◆ Your task
Pull every line containing the word "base" out of the material below.

◆ Data shown

+ + +

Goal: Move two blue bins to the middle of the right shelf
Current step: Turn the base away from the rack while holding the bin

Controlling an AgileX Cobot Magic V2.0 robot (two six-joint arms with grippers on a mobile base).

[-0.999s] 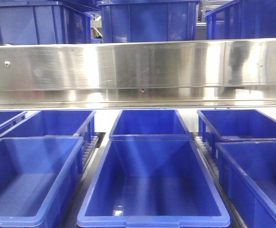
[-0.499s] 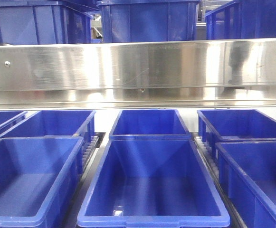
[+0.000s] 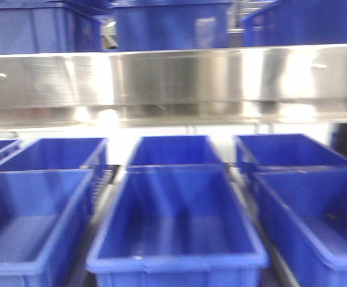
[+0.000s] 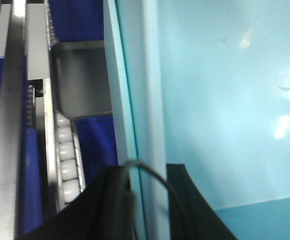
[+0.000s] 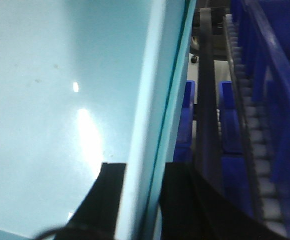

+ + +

◆ Answer to this problem
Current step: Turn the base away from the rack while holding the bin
Controlling an AgileX Cobot Magic V2.0 robot (two six-joint arms with grippers on a mobile base).

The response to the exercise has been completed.